TASK DIRECTIONS
Using the data below, return the stretch from the line that contains "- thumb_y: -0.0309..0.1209" through the line that contains "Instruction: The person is", both included, exactly as it stands and nothing beyond it.

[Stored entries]
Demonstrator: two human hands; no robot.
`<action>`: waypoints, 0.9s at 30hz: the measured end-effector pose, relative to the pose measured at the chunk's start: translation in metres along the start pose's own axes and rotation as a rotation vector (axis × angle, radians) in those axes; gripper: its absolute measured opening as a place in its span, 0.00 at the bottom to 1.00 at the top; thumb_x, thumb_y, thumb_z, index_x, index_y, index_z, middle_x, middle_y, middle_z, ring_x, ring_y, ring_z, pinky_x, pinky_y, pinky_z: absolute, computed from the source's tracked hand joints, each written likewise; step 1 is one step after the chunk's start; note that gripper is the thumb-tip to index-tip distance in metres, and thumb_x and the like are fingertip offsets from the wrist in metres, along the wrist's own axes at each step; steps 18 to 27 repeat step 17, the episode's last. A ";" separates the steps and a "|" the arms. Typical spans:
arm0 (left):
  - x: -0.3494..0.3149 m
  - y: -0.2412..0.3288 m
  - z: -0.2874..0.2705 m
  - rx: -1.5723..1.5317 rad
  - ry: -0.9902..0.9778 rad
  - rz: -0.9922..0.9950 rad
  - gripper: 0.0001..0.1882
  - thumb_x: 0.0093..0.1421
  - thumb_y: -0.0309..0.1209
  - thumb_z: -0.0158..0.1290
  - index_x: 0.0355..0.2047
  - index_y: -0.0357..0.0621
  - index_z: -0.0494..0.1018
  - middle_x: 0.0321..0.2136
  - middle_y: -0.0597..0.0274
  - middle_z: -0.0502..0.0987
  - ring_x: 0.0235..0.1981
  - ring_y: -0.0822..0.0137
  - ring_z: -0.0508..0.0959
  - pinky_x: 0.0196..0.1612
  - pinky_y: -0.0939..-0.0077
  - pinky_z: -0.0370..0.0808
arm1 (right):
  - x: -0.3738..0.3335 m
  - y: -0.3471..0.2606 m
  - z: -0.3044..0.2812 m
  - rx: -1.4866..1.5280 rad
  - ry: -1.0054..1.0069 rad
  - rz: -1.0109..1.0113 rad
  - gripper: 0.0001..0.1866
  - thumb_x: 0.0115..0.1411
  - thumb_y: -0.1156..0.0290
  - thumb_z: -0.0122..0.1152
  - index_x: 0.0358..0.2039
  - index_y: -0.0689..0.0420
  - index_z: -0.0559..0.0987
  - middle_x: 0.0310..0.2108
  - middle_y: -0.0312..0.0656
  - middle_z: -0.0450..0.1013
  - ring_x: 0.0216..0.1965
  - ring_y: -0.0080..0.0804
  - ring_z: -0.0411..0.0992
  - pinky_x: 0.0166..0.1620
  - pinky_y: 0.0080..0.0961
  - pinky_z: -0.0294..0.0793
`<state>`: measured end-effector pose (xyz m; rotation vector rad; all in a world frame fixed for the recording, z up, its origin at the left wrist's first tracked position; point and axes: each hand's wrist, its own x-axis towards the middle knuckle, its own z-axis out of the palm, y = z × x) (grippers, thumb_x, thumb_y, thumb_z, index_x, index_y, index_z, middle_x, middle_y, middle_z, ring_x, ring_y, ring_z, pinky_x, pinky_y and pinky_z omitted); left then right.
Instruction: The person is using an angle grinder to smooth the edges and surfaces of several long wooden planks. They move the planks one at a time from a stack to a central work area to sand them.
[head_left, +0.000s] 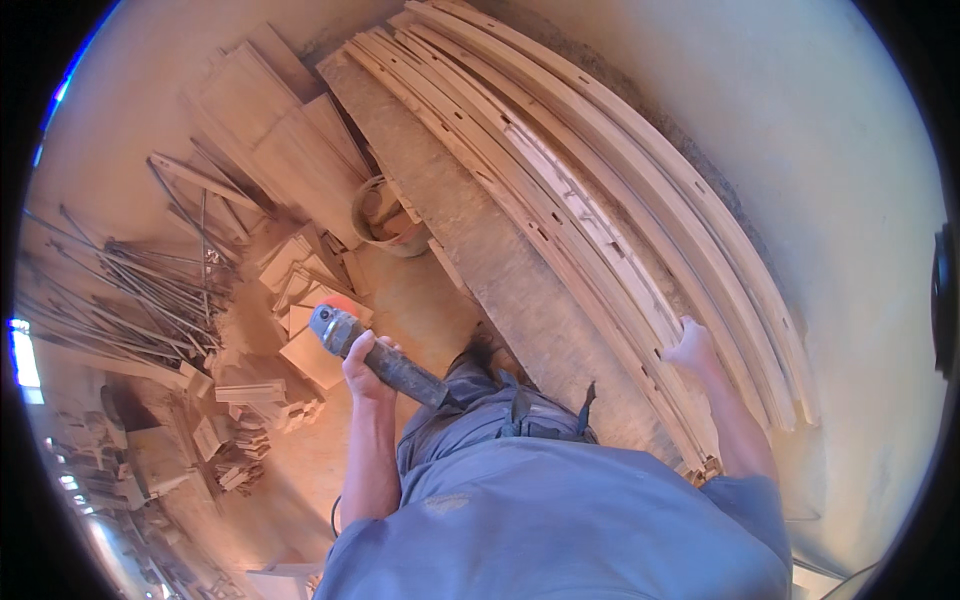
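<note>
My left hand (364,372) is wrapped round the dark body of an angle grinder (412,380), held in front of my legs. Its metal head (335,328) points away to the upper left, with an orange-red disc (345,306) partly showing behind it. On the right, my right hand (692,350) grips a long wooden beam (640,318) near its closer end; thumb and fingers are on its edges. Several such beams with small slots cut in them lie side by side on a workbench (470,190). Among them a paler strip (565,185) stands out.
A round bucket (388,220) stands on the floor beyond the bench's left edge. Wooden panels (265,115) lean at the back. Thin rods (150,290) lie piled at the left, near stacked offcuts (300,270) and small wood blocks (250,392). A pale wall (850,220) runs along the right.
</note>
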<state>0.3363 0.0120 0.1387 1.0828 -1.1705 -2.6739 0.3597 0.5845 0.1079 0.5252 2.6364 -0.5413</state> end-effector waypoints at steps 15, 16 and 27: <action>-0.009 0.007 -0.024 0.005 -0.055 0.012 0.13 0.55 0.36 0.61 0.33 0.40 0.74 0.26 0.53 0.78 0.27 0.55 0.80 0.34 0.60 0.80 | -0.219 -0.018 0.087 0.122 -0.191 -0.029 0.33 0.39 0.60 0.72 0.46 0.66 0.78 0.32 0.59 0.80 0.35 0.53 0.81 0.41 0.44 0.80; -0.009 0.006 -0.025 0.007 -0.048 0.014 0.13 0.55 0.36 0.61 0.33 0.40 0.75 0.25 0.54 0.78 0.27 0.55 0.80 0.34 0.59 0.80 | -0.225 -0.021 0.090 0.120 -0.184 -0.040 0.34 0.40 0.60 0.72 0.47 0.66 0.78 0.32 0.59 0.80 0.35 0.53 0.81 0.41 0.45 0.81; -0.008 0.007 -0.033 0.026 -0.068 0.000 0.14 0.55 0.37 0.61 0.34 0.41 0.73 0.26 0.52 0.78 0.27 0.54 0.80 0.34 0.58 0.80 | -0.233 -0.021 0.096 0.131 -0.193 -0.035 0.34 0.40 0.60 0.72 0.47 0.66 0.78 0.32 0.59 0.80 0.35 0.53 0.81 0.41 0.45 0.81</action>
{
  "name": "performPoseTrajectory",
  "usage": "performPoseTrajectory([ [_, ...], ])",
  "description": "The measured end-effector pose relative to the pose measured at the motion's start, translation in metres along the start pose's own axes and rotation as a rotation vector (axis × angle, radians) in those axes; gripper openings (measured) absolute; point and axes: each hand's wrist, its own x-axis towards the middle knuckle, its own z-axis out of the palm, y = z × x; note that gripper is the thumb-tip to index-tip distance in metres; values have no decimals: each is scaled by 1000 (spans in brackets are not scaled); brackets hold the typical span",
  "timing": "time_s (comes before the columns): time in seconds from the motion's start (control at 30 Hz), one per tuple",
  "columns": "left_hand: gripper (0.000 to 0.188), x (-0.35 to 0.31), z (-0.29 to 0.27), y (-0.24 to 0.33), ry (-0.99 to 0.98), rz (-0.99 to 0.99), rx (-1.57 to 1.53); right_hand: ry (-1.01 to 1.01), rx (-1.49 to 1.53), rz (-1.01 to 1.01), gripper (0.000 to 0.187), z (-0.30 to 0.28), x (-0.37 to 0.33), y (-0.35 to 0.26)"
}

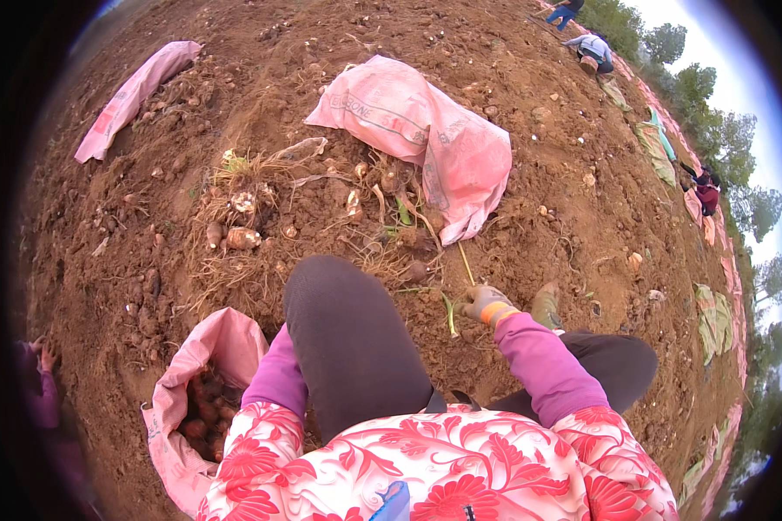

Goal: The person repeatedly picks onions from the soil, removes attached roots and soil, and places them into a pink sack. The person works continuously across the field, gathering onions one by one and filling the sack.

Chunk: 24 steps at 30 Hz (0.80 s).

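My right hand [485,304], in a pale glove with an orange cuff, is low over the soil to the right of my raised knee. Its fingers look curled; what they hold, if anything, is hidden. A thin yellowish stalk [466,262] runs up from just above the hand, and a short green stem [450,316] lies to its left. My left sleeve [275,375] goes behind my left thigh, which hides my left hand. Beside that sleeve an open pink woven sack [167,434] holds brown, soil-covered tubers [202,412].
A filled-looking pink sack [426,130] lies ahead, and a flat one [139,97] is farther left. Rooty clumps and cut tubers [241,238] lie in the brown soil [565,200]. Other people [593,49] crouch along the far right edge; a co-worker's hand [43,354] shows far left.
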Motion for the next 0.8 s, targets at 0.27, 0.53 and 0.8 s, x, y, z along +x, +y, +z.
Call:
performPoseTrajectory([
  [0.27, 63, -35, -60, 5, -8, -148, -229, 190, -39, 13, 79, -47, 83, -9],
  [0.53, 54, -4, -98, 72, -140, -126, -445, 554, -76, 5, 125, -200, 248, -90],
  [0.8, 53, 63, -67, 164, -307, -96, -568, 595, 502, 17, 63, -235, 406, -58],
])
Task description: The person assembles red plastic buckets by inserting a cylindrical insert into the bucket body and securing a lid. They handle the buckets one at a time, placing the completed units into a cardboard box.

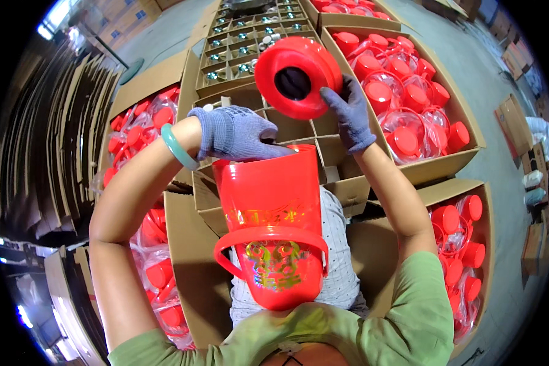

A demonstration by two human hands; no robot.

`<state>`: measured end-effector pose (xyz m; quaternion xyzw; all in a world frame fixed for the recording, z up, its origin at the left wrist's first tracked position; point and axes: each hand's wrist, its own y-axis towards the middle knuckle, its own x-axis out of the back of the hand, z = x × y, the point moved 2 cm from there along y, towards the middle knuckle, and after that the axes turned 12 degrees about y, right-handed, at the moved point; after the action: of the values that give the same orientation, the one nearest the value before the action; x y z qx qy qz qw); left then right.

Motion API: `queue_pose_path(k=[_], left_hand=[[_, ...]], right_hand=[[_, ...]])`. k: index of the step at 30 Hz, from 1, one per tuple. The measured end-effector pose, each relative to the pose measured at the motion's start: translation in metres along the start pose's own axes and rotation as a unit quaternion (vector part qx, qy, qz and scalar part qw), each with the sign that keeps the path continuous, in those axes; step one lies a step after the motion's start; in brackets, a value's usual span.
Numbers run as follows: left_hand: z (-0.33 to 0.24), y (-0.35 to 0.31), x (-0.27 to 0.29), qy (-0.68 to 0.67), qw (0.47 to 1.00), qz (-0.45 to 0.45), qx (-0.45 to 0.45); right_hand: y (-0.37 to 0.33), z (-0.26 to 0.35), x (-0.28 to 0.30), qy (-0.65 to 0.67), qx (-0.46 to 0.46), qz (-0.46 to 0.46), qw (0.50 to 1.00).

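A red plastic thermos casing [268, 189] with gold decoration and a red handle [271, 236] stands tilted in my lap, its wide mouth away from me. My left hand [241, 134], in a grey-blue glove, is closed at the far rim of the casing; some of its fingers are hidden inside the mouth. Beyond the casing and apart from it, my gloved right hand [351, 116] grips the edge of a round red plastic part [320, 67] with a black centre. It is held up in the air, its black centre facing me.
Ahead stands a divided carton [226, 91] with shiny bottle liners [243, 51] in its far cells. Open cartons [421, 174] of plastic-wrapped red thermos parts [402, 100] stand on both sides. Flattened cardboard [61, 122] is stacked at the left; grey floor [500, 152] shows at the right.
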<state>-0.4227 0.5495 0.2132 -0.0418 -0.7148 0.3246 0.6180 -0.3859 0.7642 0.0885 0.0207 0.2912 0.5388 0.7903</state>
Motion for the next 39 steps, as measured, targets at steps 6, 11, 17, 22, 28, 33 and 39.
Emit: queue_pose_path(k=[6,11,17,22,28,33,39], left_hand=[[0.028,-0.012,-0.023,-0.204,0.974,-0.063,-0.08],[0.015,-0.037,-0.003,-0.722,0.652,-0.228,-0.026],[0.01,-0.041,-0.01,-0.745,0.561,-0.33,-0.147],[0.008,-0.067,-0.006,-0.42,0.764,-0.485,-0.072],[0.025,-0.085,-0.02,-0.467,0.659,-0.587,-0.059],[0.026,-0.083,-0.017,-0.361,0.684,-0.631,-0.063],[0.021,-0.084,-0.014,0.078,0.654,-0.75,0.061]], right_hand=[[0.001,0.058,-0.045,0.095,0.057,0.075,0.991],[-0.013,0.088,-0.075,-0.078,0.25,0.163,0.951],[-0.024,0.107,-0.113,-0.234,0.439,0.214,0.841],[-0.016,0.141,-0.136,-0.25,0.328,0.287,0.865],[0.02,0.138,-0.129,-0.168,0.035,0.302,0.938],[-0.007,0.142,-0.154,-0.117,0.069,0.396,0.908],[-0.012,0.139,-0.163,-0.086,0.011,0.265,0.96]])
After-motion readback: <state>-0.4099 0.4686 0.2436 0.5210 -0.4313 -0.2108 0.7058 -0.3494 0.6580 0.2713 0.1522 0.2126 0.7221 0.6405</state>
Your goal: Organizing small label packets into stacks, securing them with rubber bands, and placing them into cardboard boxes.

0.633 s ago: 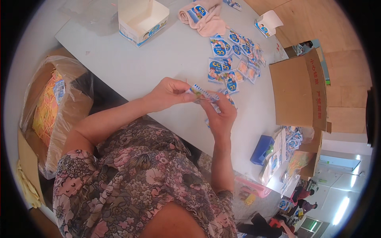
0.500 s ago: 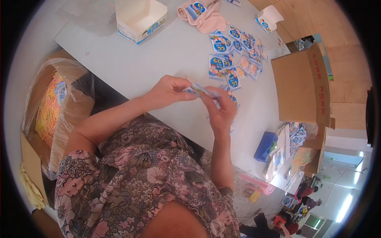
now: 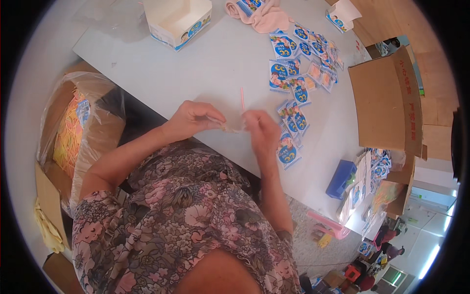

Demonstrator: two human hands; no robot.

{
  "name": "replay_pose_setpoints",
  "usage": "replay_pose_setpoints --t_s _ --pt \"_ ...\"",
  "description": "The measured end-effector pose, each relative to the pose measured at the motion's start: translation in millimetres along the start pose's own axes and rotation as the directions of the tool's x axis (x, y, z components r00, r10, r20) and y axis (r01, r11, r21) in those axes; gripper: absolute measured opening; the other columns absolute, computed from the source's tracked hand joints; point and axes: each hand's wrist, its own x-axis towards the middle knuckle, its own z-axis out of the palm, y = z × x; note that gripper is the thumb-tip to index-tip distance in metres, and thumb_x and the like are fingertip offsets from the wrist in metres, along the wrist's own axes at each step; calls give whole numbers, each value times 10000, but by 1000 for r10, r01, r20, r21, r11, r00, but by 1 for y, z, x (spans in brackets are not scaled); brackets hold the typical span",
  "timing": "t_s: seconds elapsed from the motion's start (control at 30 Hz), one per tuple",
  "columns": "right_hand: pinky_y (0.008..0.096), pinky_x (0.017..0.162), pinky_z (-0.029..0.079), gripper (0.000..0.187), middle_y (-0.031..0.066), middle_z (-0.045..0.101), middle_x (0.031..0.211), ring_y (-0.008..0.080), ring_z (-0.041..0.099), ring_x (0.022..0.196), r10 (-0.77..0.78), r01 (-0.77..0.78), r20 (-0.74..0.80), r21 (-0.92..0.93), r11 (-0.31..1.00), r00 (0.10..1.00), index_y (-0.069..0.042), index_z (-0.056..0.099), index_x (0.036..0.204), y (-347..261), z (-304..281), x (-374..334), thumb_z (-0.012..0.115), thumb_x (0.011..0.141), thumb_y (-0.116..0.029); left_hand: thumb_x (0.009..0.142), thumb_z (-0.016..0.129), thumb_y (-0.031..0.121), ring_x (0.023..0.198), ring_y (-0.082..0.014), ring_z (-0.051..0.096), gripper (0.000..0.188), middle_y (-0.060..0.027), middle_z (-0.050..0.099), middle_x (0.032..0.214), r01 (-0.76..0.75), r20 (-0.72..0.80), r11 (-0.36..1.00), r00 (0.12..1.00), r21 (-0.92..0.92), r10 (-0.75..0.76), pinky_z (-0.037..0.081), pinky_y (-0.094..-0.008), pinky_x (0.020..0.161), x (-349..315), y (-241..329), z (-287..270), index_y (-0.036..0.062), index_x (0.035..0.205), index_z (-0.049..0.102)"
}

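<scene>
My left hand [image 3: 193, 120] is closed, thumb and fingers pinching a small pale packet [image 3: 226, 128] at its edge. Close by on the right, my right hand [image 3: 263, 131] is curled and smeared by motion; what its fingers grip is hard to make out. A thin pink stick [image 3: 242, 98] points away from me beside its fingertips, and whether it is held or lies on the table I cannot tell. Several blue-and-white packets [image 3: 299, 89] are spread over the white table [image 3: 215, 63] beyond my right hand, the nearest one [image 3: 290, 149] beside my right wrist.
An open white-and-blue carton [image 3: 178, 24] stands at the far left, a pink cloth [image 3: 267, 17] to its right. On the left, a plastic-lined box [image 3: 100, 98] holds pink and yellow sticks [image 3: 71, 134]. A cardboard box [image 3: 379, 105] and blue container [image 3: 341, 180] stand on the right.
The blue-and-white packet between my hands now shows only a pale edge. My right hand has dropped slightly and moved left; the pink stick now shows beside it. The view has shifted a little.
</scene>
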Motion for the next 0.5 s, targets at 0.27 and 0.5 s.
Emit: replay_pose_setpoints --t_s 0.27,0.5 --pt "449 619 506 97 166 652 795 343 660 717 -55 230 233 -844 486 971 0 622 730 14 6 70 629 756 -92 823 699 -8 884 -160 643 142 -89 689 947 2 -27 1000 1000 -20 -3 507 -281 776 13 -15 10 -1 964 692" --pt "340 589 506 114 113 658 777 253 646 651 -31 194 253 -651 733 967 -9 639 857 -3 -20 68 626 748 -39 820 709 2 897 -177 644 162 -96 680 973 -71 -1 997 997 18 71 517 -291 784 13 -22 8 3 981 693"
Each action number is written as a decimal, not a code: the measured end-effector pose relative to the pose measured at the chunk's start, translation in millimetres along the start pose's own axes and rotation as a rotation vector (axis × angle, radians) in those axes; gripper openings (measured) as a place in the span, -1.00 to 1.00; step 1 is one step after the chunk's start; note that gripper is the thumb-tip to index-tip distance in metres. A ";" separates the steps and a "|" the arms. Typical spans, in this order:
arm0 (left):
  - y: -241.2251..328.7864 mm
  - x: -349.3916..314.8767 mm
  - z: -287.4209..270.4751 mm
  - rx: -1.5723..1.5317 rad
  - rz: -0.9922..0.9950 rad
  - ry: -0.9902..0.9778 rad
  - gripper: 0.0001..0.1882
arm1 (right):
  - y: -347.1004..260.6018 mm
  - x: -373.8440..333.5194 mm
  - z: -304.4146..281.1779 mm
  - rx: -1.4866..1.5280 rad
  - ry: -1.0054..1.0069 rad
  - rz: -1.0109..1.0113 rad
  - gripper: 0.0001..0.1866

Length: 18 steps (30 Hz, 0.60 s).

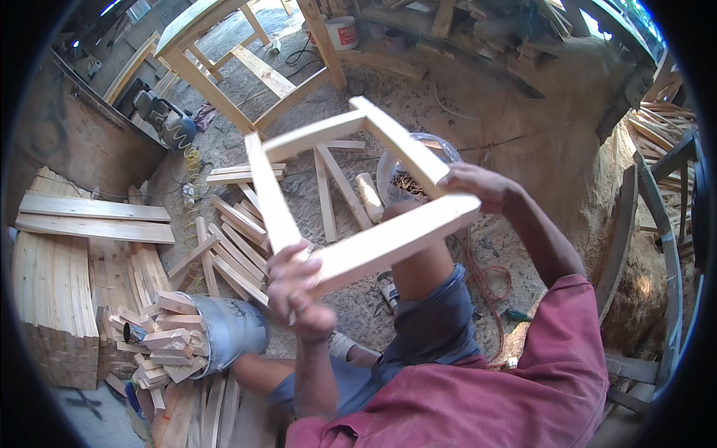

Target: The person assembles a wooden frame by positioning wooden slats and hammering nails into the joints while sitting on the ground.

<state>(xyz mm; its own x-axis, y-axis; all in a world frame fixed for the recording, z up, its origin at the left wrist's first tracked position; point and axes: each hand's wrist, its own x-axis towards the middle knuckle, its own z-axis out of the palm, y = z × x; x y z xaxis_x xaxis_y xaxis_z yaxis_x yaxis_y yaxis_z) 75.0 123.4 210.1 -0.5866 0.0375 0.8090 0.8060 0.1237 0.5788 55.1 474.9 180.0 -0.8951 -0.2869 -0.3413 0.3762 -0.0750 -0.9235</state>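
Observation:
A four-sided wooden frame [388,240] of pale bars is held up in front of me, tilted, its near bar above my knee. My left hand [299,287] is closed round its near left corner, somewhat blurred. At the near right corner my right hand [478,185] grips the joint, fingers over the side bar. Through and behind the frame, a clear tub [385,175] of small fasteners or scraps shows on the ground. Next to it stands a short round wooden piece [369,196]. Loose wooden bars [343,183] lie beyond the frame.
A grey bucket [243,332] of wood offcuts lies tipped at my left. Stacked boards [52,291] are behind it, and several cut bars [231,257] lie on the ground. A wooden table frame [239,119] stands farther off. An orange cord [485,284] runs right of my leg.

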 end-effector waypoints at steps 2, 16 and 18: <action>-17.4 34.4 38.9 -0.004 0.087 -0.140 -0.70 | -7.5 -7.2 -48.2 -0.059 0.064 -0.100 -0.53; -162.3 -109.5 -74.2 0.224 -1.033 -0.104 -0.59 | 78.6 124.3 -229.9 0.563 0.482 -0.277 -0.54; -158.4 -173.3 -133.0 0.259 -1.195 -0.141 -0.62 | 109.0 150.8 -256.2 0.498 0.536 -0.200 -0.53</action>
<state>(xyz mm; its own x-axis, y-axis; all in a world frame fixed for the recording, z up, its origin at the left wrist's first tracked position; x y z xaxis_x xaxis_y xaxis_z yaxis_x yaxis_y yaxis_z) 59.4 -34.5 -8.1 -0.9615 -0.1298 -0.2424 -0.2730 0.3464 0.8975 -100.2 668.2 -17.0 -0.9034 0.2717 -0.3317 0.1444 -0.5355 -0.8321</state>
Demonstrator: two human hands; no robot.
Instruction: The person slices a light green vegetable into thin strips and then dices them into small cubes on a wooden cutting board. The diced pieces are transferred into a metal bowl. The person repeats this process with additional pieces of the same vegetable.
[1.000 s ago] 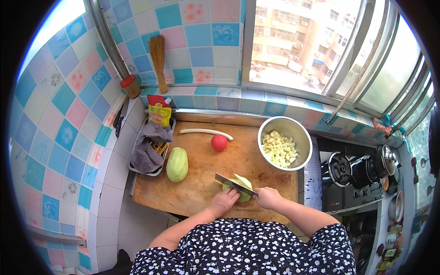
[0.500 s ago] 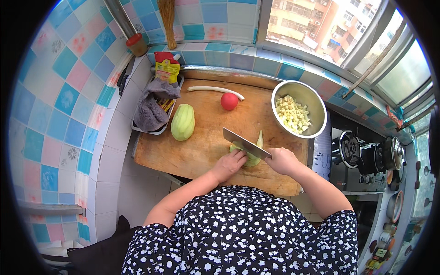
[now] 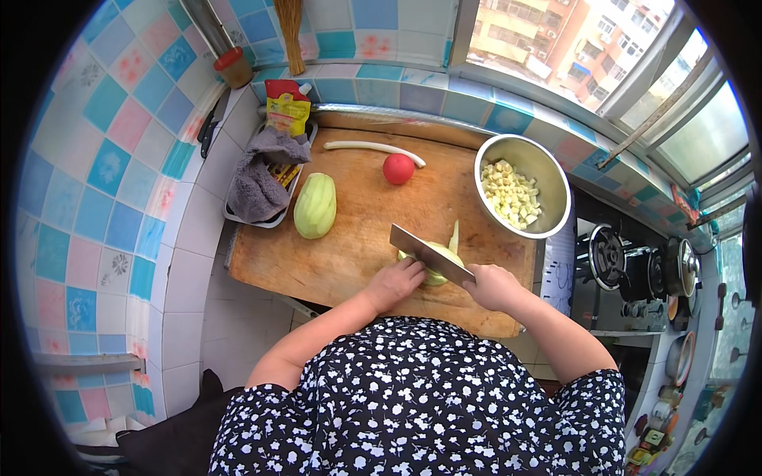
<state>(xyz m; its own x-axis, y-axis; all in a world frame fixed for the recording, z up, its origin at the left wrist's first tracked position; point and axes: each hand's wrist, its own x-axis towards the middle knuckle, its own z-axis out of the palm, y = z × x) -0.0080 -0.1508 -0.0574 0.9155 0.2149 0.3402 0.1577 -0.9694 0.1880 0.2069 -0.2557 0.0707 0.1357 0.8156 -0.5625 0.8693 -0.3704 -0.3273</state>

YOUR SOLUTION
  - thumb_y: -0.0309..0.1209
  - thumb_z: -0.0158..0.1290
  - index_x: 0.0355..0.2047
  - index_y: -0.0357..0.0621
  - index_z: -0.0494..0.1018
  - middle_x: 0.0321..0.2136
  - middle_y: -0.0597..0.0274
  - middle_z: -0.0502..0.0987
  - ring_x: 0.0235..0.1981
  - ring_y: -0.0822..0.0137
  - ring_z: -0.0508..0.0959
  - pinky_x: 0.0196..0.1612
  - pinky_y: -0.0939..-0.0077
  - pinky_z: -0.0370..0.0808
arm1 (right):
  - x: -0.3738..0.3335 m
  - y: -0.3471..0.2606 m
  - z: -0.3044..0.2812 m
  - rx: -1.4866..1.5280 rad
  - ry: -1.0054..1.0069 rad
  - rz: -1.0109..1.0113 rad
  - gripper: 0.0001..0.1866
  - thumb_x: 0.0115..0.1411
  - thumb_y: -0.1156..0.0290
  - thumb_z: -0.0122..0.1152
  - index_x: 0.0358..0.2039
  - index_y: -0.0689..0.0420
  - index_z: -0.0559..0.0987
  - middle_x: 0.0310..0.2108
  - middle_y: -0.0312..0.0656
  - middle_z: -0.0450..0.1013
  - ring_x: 0.0216..0.1965
  - ring_y: -0.0080..0.0804
  - ring_z: -0.0411..0.0992
  - pinky_x: 0.0166..0.1620
  - pinky_y: 0.0080..0.0961
  - pinky_z: -0.0294..0.0793
`<state>`: measured end-effector pose (xyz m; rotation vector rad; all in a world frame fixed for the recording, z up, its origin at the left wrist's first tracked position; point and axes: each hand's wrist, its own x-axis towards the middle knuckle, its own z-axis out of the palm, y = z × x) (grippers, thumb_x, thumb_y, thumb_z, index_x, index_y, index_z, middle_x, middle_y, middle_z, ring_x, ring_y, ring_z, pinky_x, pinky_y and pinky_z omitted); left then right.
Instruction: The person is using an angle grinder to smooth the edges and surfaces of several long wooden planks. They move the planks one at a time from a stack to a central work area to sand them.

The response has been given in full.